February 21, 2011

Notes on a Brew Day: Surly Pro Series



As I sat at my desk back in 2010 with the recipe files from Surly head brewer Todd Haug, scaling them to five gallons for homebrewer sized pilot batches, I felt like I was deciphering the Rosetta Stone with Led Zeppelin ca. 1971 on board the Millennium Falcon.

... deciphering it somewhat wrong, mind you (thanks for nothing, Bonham and Chewie). But that's the purpose of pilot batches: to work out the kinks before any cash is plunked down.

Ernest Hemingway said "the first draft of anything is $#!?," and Todd, with as keen a palate and as sharp an eye and mind for beer as any I've encountered, was as exacting as a Zen master, or perhaps more descriptively if not accurately, a richly-goateed heavy metal Yoda.

To truly replicate any beer at home is at best extremely time-consuming and expensive, at worst impossible: water chemistry, the geometry of boilers and fermenters, procedural idiosyncrasies of a commercial brewhouse, batch volume (scaling changes things) ... the recipe is only part (albeit an important part) of what makes a beer. But with the goal in mind of getting the recipes right, comparatively minuscule hop additions were tweaked, homebrewer-scale grain bills nipped and tucked, with Todd patiently exchanging vollies of emails, giving feedback on the batches, sharing the details of fermentation, oaking, and dry hopping regimens.

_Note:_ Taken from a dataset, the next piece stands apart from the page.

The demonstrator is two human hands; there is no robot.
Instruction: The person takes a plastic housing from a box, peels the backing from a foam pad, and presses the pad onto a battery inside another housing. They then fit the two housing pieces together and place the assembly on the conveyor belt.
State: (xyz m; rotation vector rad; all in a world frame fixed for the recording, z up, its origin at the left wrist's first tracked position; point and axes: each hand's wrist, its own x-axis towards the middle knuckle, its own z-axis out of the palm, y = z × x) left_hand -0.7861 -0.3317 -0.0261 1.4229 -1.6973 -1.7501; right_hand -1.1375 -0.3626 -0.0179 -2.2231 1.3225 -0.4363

Early on in our correspondence, Todd said "[These ingredients] have to be right, otherwise these kits will be just another clone." The result is now before you, and I think it does a disservice to the efforts and generosity of Todd and Surly Brewing Co. to call these "clones" at all.

Because of Todd's penchant for healthy percentages of malts requiring some amylolytic love (e.g., they gotta be mashed), most of the Surly Pro Series kits are partial mash recipes; extract brewers need not be afraid - just check out this walkthrough and equip yourself with a really big reusable straining bag.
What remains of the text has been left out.